Brown is a Beautiful Color
- Author: Jean Carey Bond
- Language: English
- Genre: Children's literature
- Published: 1969 (Franklin Watts)
- Publication place: United States
- ISBN: 978-0-53101-625-1

= Brown is a Beautiful Color =

Picture book

Brown is a Beautiful Color is a picture book written by Jean Carey Bond and illustrated by Barbara Zuber. The book was first published by Franklin Watts in 1969.

== Plot ==
The book tells the story of a young African American child discovering things around him that are the color brown.

== Reception ==
Brown is a Beautiful Color received reviews from publications including Kirkus Reviews, The Family Coordinator, Black World/Negro Digest, and The Bulletin of the Center for Children's Books. The book is also cited in early childhood education curriculums, including those from the Education Resources Information Center.

Kirkus Reviews stated in a 1969 review that "While black is the rallying cry, brown is the skin color, here noted as it appears in city and country, in chocolate and cookies and rolls...Coming from two involved, aware Negroes, this surprises by its simplicism; but if it matches your needs, you may want to overlook its shortcomings (trite text, undistinguished drawings) as a picture book too."

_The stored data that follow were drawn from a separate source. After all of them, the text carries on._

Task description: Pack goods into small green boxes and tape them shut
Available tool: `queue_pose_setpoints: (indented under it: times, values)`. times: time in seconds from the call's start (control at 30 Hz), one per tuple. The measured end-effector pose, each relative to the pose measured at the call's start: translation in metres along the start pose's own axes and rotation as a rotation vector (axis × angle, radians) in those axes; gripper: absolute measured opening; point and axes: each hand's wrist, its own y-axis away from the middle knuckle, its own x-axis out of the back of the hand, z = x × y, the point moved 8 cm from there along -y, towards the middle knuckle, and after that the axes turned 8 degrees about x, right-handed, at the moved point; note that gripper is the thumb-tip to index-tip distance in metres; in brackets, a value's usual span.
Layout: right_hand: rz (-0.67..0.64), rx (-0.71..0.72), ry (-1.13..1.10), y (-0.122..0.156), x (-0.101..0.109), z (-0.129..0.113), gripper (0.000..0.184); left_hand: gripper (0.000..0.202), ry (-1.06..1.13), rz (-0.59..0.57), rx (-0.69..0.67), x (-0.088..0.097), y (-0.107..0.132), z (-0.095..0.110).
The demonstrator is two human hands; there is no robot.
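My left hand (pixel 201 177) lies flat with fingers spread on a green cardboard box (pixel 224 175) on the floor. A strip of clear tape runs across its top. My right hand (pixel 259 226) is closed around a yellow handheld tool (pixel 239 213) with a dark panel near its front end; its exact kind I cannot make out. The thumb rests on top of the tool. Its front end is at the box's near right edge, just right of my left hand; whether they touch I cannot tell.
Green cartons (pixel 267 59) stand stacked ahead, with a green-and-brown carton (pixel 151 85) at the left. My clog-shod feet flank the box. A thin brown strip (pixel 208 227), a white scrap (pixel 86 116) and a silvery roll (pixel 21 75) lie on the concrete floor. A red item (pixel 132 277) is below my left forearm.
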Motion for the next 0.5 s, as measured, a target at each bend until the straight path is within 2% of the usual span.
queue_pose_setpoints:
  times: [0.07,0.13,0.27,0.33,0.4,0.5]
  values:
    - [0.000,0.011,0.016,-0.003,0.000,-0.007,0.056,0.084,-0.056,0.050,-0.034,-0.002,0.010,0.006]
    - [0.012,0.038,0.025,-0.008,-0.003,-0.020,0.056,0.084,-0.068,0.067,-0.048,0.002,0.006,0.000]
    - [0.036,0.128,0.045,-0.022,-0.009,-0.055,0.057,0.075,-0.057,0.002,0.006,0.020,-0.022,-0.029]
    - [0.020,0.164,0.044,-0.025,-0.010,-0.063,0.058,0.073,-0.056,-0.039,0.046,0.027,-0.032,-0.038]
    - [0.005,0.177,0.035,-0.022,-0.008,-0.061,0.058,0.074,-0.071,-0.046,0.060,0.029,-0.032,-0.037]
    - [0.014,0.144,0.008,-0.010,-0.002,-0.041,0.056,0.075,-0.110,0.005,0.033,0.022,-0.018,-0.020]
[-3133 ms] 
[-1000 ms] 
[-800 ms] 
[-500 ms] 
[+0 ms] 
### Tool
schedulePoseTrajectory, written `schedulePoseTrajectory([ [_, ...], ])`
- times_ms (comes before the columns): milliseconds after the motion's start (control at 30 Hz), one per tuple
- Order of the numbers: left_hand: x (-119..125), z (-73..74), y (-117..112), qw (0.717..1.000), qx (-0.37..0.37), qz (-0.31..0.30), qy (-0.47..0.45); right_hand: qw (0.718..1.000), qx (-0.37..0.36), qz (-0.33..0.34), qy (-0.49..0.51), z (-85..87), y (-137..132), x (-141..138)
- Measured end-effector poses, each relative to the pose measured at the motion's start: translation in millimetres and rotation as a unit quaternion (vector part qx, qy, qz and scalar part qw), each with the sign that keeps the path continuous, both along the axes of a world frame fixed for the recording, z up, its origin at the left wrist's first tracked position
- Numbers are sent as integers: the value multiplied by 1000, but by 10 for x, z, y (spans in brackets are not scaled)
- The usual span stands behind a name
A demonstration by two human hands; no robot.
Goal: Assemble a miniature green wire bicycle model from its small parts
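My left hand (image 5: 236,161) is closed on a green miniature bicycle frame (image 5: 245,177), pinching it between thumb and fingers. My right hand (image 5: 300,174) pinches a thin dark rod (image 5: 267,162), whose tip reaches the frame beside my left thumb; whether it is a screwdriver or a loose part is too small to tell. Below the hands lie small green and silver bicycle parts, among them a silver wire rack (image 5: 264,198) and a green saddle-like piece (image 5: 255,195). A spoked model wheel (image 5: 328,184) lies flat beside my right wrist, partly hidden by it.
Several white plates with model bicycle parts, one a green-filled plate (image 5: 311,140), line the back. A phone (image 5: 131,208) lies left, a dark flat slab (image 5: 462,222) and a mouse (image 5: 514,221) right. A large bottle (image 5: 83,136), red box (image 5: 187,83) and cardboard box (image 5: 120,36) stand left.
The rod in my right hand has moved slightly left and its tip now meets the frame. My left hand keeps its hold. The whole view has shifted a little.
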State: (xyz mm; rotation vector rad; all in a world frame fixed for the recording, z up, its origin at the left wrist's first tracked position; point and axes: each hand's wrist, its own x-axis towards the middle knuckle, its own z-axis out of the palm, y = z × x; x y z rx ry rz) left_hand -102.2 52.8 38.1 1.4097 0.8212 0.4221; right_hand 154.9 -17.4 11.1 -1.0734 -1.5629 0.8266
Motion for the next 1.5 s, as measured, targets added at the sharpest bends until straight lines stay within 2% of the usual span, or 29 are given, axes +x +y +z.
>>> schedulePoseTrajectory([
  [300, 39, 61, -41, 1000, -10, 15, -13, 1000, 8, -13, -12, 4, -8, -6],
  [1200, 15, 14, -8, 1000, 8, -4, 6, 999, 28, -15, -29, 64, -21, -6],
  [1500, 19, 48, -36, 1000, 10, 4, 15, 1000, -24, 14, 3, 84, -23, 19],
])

The Bulletin of the Center for Children's Books stated in a 1972 review that "The point of the book is not really that brown is a beautiful color but that A - many objects are brown and B - brown people are beautiful. The illustrations are brisk, vigorous, and often so busily detailed that the tight binding seems to push the pictures together. The rhyming text is not without fault...The idea has merit, the message is worthy, the execution is overextended."